LinuxQuestions.org

LinuxQuestions.org (/questions/)
-   Linux - General (https://www.linuxquestions.org/questions/linux-general-1/)
-   -   AWK associative array problem (https://www.linuxquestions.org/questions/linux-general-1/awk-associative-array-problem-4175494446/)

rng 02-10-2014 11:34 AM

AWK associative array problem
 
Following code runs well on a file where I know there are 3 fields:
Code:

gawk '
{
        arr1[$1]++
        arr2[$2]++
        arr3[$3]++
}
END {
                for(i in arr1) { print(i,":" ,arr1[i])}
                print("===============================")
                for(i in arr2) { print(i,":" ,arr2[i]) }
                print("===============================")
                for(i in arr3) { print(i,":" ,arr3[i]) }
                print("===============================")
               
}' <infile

But is it possible to run this for all fields if the number of fields is not known beforehand? Thanks in advance.

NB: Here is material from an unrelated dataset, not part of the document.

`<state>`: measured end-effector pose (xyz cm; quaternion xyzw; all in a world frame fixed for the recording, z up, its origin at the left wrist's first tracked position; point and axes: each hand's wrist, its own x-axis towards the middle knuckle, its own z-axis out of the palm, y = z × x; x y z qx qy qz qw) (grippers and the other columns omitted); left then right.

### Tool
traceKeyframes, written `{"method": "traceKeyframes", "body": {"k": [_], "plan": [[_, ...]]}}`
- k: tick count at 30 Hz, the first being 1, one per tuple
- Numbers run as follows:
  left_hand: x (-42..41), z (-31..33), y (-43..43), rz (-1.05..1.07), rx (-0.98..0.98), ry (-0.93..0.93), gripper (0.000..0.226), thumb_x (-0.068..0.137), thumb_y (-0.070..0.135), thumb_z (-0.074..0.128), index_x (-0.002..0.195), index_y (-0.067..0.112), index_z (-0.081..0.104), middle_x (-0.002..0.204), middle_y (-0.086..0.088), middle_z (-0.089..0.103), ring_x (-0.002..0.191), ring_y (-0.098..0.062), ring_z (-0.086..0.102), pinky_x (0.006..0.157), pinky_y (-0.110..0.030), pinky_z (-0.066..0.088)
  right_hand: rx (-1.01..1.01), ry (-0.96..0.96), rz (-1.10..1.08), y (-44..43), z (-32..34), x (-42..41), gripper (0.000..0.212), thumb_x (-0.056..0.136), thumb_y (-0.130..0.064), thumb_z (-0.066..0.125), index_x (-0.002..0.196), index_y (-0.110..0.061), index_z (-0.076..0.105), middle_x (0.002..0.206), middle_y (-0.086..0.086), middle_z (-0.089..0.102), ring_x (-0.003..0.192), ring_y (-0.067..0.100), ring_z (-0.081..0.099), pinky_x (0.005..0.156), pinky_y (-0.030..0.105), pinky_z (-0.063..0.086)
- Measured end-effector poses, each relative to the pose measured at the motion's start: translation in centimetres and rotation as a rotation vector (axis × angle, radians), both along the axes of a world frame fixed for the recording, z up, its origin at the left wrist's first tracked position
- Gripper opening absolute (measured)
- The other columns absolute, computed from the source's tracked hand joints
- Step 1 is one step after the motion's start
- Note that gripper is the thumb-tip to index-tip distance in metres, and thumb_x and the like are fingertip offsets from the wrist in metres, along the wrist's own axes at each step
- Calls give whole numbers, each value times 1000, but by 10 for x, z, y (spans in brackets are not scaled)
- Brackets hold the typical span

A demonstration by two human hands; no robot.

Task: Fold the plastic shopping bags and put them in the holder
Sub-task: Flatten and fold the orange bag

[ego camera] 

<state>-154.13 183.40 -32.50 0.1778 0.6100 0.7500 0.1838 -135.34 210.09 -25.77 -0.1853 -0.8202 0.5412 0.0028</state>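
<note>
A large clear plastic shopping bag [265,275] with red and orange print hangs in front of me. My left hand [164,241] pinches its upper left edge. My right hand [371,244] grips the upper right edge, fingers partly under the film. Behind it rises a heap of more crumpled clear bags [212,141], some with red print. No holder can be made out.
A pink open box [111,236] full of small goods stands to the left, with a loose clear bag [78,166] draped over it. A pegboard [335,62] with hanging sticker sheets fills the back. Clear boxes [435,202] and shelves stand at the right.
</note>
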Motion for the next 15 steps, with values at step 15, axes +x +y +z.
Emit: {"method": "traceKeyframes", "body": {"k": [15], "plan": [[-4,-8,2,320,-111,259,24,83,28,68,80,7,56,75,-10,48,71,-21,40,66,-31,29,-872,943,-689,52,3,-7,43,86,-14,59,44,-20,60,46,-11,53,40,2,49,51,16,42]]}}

danielbmartin 02-10-2014 03:14 PM

Help us to help you. Provide a sample input file (10-15 lines will do). Construct a sample output file which corresponds to your sample input and post both samples here. With "InFile" and "OutFile" examples we can better understand your needs and also judge if our proposed solution fills those needs.

Daniel B. Martin

colucix 02-10-2014 04:46 PM

Indeed - as Daniel pointed out - a sample input/output would be useful to fully understand your requirement. Anyway, here is an example using multi-dimensional arrays:
Code:

$ cat file
A1 A2 A3 A4
B1 B2 B3 B4 B5
C1 C2 C3
A1 B2 C3 A4

$ awk '
{
  for ( i = 1; i <= NF; i++)
    arr[i,$i]++
}

END {
  for ( combined in arr ) {
    split(combined,separated,SUBSEP)
    c[separated[1]]++
    f[separated[1]] ? f[separated[1]] = (f[separated[1]] " " separated[2]) : f[separated[1]] = separated[2]
  }

  for ( i = 1; i <= length(c); i++ ) {
    split(f[i],_)
    for ( j = 1; j <= length(_); j++ )
      print _[j],":",arr[i,_[j]]
    print "==============================="
  }
}' file
A1 : 2
B1 : 1
C1 : 1
===============================
A2 : 1
B2 : 2
C2 : 1
===============================
A3 : 1
B3 : 1
C3 : 2
===============================
A4 : 2
B4 : 1
===============================
B5 : 1
===============================


rng 02-10-2014 06:42 PM

I should have provided an input file and output but I thought the problem was very clear. Thanks colucix, for the input file and the answer. This is exactly what I was looking for. I am now trying to understand how your elegant solution works.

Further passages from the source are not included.